> **EXERCISE DIRECTIONS**
Only the lines from the one with "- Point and" to the end of the data below should be given again, exactly, with both ends included and pictures omitted.

> **SUPPLIED INFORMATION**
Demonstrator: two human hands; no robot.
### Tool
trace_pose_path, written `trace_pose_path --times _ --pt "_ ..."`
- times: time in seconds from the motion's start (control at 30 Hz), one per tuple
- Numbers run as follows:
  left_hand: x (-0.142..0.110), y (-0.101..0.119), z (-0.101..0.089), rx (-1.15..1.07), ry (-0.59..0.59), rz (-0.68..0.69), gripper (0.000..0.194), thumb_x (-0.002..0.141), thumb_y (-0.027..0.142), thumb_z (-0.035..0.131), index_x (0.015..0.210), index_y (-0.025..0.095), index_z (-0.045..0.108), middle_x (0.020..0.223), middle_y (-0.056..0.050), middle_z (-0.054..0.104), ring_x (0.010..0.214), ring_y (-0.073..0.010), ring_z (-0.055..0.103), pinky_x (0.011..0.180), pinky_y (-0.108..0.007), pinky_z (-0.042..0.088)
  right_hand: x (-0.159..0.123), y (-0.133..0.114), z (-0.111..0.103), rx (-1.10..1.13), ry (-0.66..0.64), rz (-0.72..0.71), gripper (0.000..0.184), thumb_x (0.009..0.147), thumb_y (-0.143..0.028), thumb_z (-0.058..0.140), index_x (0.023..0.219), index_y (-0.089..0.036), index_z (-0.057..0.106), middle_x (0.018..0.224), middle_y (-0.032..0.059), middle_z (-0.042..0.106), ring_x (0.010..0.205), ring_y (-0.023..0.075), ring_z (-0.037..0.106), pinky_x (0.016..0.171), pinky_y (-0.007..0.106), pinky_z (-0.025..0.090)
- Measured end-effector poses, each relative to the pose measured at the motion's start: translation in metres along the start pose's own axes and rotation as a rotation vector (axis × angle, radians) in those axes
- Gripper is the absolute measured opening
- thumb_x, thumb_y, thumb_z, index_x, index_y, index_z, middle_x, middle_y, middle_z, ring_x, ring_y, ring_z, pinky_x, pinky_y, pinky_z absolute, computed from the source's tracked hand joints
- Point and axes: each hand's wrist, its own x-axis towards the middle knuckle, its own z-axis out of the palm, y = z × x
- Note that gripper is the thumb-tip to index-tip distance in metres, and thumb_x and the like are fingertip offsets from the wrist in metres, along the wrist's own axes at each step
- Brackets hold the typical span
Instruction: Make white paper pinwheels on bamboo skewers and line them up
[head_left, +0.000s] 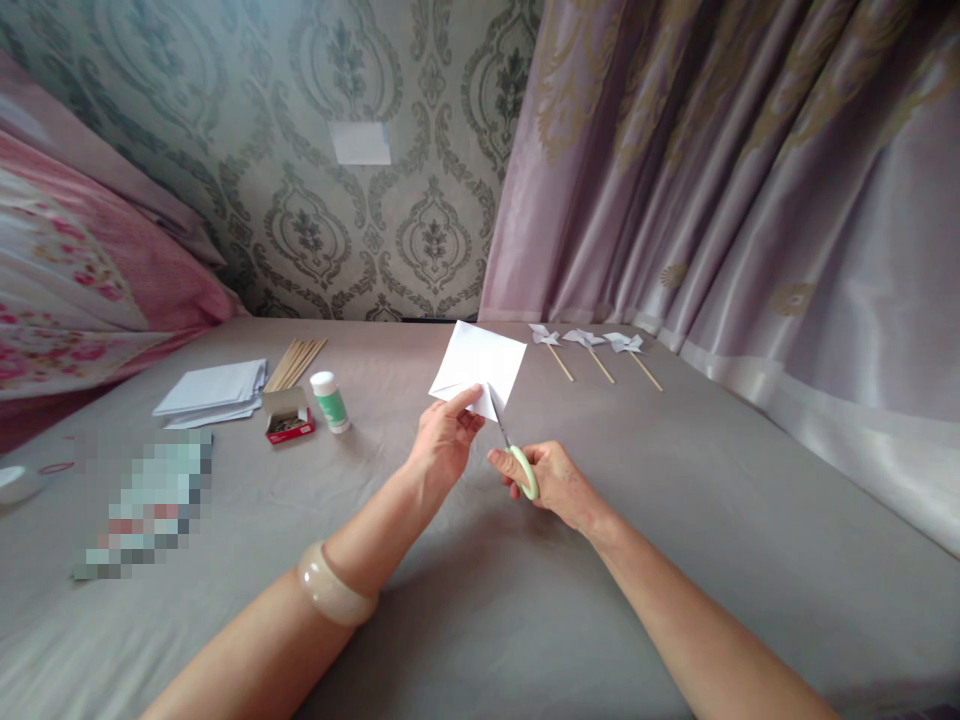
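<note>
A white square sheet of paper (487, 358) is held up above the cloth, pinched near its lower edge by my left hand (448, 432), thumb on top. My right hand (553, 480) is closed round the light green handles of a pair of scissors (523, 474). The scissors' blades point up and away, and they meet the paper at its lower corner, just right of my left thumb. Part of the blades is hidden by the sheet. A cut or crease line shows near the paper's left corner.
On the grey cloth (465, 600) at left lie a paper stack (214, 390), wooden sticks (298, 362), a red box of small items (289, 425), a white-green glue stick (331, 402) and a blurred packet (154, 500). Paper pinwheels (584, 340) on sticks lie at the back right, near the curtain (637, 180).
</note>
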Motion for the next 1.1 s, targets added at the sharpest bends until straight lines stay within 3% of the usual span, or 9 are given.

> **EXPECTED OUTPUT**
- Point and axes: each hand's wrist, its own x-axis towards the middle knuckle, its own z-axis out of the palm, y = z × x
- Note that gripper is the thumb-tip to index-tip distance in metres, and thumb_x and the like are fingertip offsets from the wrist in metres, along the wrist's own axes at each step
- Brackets hold the typical span
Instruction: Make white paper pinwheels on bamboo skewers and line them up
[head_left, +0.000s] 
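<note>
A white square sheet of paper (487, 358) is held up above the cloth, pinched near its lower edge by my left hand (448, 432), thumb on top. My right hand (553, 480) is closed round the light green handles of a pair of scissors (523, 474). The scissors' blades point up and away, and they meet the paper at its lower corner, just right of my left thumb. Part of the blades is hidden by the sheet. A cut or crease line shows near the paper's left corner.
On the grey cloth (465, 600) at left lie a paper stack (214, 390), wooden sticks (298, 362), a red box of small items (289, 425), a white-green glue stick (331, 402) and a blurred packet (154, 500). Paper pinwheels (584, 340) on sticks lie at the back right, near the curtain (637, 180).
</note>
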Motion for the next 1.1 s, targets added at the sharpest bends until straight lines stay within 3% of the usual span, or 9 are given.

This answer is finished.